Further, if the distance between the recording medium and the probe electrode is large, the resolution of the STM is reduced. That is, in terms of recording density, it is also preferable to minimize the distance between the recording medium and the probe electrode.
To remove components caused by differences in the level of the medium surface from the reproduction signal, and to remove the effects of the applied voltage on the distance control at the time of recording, a method of maintaining a constant distance between the medium surface and the probe using a quantity other than the current flowing therebetween is needed. An atomic force acting between the medium surface and the probe is an example of such a quantity. An atomic force microscope (AFM) for controlling the distance using the atomic force acting between the medium surface and the probe is disclosed in Japanese Patent Laid-Open Publication No. 1-245445.
In an AFM, a probe electrode is supported by an elastic body, a force acting between a probe electrode tip and a recording medium surface is balanced with a spring force of a deformation of the elastic body, and feedback control is performed so that the amount of this deformation is constant.

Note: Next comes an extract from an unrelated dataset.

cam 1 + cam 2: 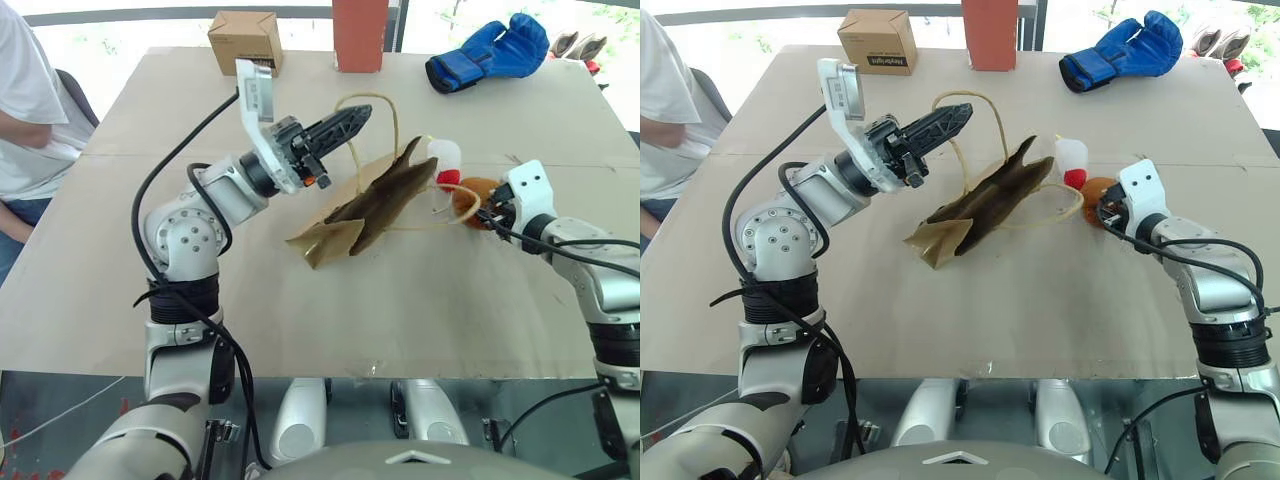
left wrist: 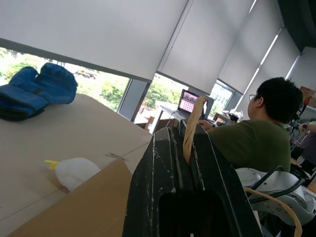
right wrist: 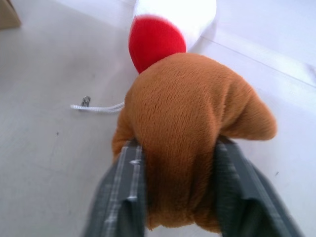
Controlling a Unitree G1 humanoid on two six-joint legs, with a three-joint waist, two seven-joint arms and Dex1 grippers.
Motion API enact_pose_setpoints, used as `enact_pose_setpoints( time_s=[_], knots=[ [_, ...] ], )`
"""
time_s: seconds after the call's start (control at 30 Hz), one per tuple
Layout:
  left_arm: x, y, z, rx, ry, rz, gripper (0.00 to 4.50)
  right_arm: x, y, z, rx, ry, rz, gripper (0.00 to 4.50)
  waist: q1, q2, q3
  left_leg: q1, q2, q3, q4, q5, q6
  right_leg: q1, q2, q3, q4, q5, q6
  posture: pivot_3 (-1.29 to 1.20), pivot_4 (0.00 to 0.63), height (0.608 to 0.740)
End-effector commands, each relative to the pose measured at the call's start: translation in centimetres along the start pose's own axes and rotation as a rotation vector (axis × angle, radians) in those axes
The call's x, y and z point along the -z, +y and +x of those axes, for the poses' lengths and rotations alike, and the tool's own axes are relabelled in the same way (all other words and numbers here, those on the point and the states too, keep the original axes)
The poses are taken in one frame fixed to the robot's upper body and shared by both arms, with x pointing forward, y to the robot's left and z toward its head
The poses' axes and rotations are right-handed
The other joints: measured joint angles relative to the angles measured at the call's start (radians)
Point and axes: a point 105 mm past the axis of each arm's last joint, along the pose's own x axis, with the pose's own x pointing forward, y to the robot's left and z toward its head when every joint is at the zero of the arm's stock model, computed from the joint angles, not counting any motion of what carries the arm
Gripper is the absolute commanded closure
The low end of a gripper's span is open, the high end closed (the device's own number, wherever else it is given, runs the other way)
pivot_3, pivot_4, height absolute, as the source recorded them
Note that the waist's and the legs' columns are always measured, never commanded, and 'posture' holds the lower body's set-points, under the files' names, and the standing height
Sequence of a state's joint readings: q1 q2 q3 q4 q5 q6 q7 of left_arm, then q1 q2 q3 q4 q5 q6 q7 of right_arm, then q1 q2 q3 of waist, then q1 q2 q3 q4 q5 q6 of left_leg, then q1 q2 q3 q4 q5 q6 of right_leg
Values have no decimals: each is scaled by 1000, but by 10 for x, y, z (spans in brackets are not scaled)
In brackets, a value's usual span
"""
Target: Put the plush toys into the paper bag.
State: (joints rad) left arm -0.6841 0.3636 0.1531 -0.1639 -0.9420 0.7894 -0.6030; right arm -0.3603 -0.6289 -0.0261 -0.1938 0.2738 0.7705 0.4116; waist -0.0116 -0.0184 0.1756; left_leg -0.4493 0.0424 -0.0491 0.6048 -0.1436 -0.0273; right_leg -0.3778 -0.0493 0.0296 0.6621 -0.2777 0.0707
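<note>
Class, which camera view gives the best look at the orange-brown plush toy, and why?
The right wrist view: the orange-brown toy is large and close there, squeezed between the right gripper fingers. Both eye views show it small, beside the paper bag, partly hidden by that gripper.

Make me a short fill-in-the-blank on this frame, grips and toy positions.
1. The left gripper is shut on a cord ____ of the paper bag.
2. The right gripper squeezes the ____ plush toy.
3. The white plush toy lies on the table, ____ the bag.
Missing words: handle; orange-brown; outside
</note>
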Motion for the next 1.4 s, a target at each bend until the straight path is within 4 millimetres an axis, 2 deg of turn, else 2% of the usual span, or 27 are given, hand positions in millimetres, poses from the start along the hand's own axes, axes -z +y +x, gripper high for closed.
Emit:
enact_pose_setpoints(
  time_s=[0.03,0.1,0.3,0.4,0.47,0.53,0.63,0.83,0.9,1.0,1.17,1.3,1.4],
  knots=[
    [-9,-7,3,11,-27,66,4500,-34,-16,-31,49,-160,-62,4468,0,0,0,-1,0,0,0,0,0,0,0,0,0,0,0,0,150,740],
    [-8,-7,4,11,-24,75,4500,-45,-17,-48,53,-219,-77,4468,1,0,0,0,0,0,0,0,0,0,0,0,0,0,0,0,150,740],
    [3,-8,11,29,10,93,4500,-99,-14,-97,37,-450,-13,4468,-3,0,0,1,0,0,0,0,0,0,0,0,0,0,0,0,150,740],
    [9,-11,19,46,-2,60,4500,-134,2,-117,-44,-600,16,4468,-3,1,1,0,0,0,0,0,0,0,0,0,0,0,0,0,150,740],
    [11,-13,23,55,-17,32,4500,-144,16,-121,-119,-624,33,4468,-1,0,1,0,0,0,0,0,0,0,0,0,0,0,0,0,150,740],
    [11,-15,26,65,-38,-3,4500,-143,39,-113,-221,-576,22,4468,0,0,0,0,0,-1,0,0,0,0,0,-1,0,0,0,0,150,740],
    [7,-16,28,71,-78,-62,4500,-122,73,-95,-343,-444,-16,4468,0,0,1,0,0,-1,0,0,0,0,0,-1,0,0,0,0,150,740],
    [-3,-13,28,42,-149,-140,4500,-77,98,-70,-396,-280,-5,4468,-1,0,1,-1,0,-1,0,0,0,0,0,-1,0,0,0,0,150,740],
    [-4,-14,28,42,-156,-154,4500,-69,103,-62,-403,-255,-17,4468,-1,0,1,0,0,-1,1,0,0,0,0,-1,0,0,0,0,150,740],
    [0,-20,26,54,-145,-162,4500,-65,111,-50,-436,-234,-59,4468,-3,0,1,0,0,-1,1,0,0,0,0,0,0,0,0,0,150,740],
    [11,-23,24,56,-107,-165,4500,-58,111,-26,-448,-172,-289,4468,-4,0,1,0,0,-1,1,0,0,0,0,0,0,0,0,0,150,740],
    [21,-25,21,56,-66,-168,4500,-80,119,-5,-504,-223,-350,4468,-7,0,1,0,0,-1,1,0,0,0,0,-1,0,0,0,0,150,740],
    [24,-28,19,61,-68,-188,4500,-90,128,21,-547,-201,-351,4468,-11,0,1,1,0,-1,0,0,0,0,0,-1,0,0,0,0,150,740]
  ],
)
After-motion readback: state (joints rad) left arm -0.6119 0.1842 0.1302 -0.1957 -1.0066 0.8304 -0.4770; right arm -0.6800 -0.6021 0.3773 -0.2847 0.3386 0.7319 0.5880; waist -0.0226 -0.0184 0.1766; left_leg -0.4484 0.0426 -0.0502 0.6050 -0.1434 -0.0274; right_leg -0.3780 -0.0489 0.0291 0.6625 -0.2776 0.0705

For this AFM control, a distance control is based on an atomic force acting between the medium surface and the probe electrode tip. To realize an atomic resolution, therefore, a probe electrode having a very sharp extreme end (a tip curvature ordinarily of 0.1 .mu.m or less) is used. If such a probe electrode is used, the above-mentioned atomic force acts on a very small area (on an atomic order) such that the density of the force applied to the medium surface is very high. For this reason, if organic molecules are used as the medium, there is a possibility of a deformation of the medium surface or a separation of the medium caused by a local force.
Further, the resistance to the movement of the probe electrode during scanning is increased by the interatomic force so that the stability of scanning is reduced. It is therefore difficult to stably read changes in electrical characteristics and the like of the recording medium surface.